We’ll run the gamut of emotions, and hopefully you’ll feel like you have a friend who understands and gives you permission to let it all out. I want you to feel secure in a God who can handle all your emotions, from inappropriate laughter in the face of trauma, to anger, to whining. I also want to offer hope, not in a trite, bumper-sticker kind of way, but with my own story and the stories of others. We can offer each other the gift of hope as we walk this road together. Each of our stories will look different, but we can all learn to love our lives, even when we don’t always get to choose the way they’ll go. I’ll be sharing more of my stories about the heartbreak of infertility and this unexpected life I’m living now.
When my life has gotten tough, I’ve used humor and extreme honesty with God as coping strategies. So with this book, I want to combine all of that. Humor in the face of life’s poopy side, raw honesty with a God who can handle the pain, and encouragement and hope for others facing the rough stuff.
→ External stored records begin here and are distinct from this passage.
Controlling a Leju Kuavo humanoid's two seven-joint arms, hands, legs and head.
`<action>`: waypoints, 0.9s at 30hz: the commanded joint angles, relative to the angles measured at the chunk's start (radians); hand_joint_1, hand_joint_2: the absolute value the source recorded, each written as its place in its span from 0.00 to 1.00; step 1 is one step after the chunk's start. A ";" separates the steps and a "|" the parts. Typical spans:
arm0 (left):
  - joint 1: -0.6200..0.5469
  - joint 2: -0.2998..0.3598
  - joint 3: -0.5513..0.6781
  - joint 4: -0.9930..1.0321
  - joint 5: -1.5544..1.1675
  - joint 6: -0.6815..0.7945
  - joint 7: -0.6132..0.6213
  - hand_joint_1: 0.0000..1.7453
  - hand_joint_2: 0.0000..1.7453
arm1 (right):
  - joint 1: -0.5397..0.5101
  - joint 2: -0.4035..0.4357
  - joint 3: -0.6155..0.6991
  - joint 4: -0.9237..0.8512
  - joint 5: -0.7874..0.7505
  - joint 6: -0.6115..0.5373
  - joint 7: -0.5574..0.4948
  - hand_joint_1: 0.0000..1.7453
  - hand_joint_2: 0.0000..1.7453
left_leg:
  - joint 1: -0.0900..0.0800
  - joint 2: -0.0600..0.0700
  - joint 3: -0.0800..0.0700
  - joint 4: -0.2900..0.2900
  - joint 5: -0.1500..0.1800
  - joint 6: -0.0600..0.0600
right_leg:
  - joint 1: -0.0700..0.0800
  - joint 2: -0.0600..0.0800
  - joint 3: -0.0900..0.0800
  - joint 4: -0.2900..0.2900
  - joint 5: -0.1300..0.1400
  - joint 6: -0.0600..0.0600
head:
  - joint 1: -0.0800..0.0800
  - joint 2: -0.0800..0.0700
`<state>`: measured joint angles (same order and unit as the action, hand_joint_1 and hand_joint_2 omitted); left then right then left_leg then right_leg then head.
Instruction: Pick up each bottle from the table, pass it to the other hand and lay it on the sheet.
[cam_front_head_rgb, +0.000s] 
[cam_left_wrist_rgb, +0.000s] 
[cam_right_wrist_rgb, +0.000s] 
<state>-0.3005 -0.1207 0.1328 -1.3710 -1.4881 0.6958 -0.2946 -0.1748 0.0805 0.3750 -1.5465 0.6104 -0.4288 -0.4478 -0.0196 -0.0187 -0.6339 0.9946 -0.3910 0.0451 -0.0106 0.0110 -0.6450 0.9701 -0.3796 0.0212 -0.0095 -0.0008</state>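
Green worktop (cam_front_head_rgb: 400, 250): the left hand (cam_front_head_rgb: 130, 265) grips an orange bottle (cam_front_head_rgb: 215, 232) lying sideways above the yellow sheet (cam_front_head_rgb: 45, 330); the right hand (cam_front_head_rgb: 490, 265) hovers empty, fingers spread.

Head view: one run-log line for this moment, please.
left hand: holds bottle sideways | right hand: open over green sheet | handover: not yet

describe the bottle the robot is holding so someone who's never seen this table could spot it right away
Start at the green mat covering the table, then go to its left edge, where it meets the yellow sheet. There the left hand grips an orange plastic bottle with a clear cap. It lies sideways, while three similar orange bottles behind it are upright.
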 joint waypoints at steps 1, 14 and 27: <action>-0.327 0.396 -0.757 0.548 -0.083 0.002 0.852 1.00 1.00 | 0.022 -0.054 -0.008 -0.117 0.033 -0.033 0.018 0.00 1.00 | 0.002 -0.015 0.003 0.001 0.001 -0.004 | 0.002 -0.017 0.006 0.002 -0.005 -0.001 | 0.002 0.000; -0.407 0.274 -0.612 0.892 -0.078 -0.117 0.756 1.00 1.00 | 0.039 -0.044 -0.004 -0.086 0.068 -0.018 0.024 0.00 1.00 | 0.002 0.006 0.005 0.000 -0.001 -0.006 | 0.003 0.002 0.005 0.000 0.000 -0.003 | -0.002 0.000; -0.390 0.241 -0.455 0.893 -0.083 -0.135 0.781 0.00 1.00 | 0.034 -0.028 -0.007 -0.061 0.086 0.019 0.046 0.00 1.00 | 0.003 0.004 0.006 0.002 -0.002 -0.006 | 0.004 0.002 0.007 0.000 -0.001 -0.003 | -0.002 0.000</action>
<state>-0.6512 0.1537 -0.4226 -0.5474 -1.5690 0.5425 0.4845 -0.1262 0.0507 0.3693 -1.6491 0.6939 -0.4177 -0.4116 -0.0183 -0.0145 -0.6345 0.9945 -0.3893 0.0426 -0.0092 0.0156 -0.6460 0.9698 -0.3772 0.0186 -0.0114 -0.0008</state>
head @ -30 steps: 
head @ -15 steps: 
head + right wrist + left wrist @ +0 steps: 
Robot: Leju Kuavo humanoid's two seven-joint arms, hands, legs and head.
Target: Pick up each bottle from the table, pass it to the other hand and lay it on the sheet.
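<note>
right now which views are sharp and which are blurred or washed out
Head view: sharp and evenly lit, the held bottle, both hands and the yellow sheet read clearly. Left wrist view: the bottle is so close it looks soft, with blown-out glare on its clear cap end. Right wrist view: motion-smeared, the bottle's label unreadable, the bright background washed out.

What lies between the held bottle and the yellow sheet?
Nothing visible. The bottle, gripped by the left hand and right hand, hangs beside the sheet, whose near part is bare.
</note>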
I don’t need all the stories to have a fluffy big bow on them, because that’s not how life works. This isn’t a fluffy bow book. So your story doesn’t have to end with “And then everything was fantastic.”
I want to hear how you’ve learned to love your life after a tough diagnosis, divorce, job loss, the death of a dream or relationship, or the unexpected twist you didn’t see coming.
Here are some ideas of what I’m looking for:
-funny stories about your kids saying “It’s not fair”
-the good and bad things friends and family did to support and love you
-the process of your initial feelings and reaction to where you are now
-what you still struggle with, what’s gotten easier, what may never get easier
-what you’ve learned about yourself, people, or God
-how you coped with something hard
-absurd moments of humor during a difficult situation
I need your stories, 1,000 words or less, by May 1. I probably won’t be able to include everybody’s but I’ll let you know if yours is going in the book and get your address so I can send you a copy when it’s done. Email them to unexpectedmel @ unexpected.org. Thank you in advance. I will treat your stories with respect and love.
Oh and if you’re not into writing but still interested in this project, I would love for you to answer this question right here:
What do you want to know about going through the hard stuff?
UPDATE: Several of you have asked if 1)women who aren’t moms and 2)men can contribute, and the answer is YES. This one’s an all-play, you guys. It’s a book for people. Whether you’re a mom or not, I love you. You’re invited and welcome. If you’re a dude and comfortable with your words being in a book where I tell a whole story about my period, then you are a worthy friend and bring it on.